Ежегодно улучшать нарисованные показатели в современном обществе – дело не всегда простое. Особенно если до вас этим занимался Рамазан Абдулатипов, освободивший людей от рабства и победивший терроризм. Террористическая активность в республике во времена правления Рамазана Гаджимурадовича действительно сошла на нет, но это едва ли было результатом его политики. Главной причиной был большой отток дагестанской молодёжи в ИГИЛ, объявивший себя Халифатом. А главной проблемой в результате стала неотпавшая потребность силовой машины улучшать показатели в борьбе с терроризмом после того, как он был побеждён.
Уже лишённая всякой идейности (как в этом признаются некоторые ветераны спецслужб) антиэкстремистская деятельность напоминает бизнес-проект, кем-то разработанный стартап, который должен оправдать государственные вложения. Эта колоссальная индустрия не может быть упразднена, она каждый раз должна демонстрировать свою актуальность. Её аппетиты растут.
Если бы наше дело было сфабриковано 10 лет назад, нам бы грозило пару лет условно за подброшенное оружие. 5–6 лет назад нам бы грозило несколько лет за пособничество НВФ. Сегодня ставки уже другие: нам грозит пожизненное заключение за организацию финансирования терроризма.
Эта индустрия объявила войну СМИ, поработила судебную власть и следственные органы. Она расстреляла братьев-пастухов Гасангусейновых (в данном контексте неважно, случайно это было или умышленно, так как военная форма на жертвах появилась точно не случайно), назвав их террористами.
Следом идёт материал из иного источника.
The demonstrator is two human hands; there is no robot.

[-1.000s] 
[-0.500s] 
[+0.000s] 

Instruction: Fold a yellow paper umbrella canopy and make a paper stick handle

И посадила по тюрьмам «Свидетелей Иеговы», объявив их экстремистами (я находился в камере с одним из них, он не убивал население, никогда не спорил со следователем и не читал Марио Пьюзо, оберегая себя от грязной речи и описания насилия).
Она обзавелась профессиональными вербовщиками – провокаторами, которые сами создают и разоблачают «экстремистские сообщества» (Люблинский суд Москвы недавно огласил приговор по подобному делу – делу «Нового величия») и морочат по Интернету голову подросткам, склоняя их к терроризму, а потом скрыто свидетельствуя против них в суде.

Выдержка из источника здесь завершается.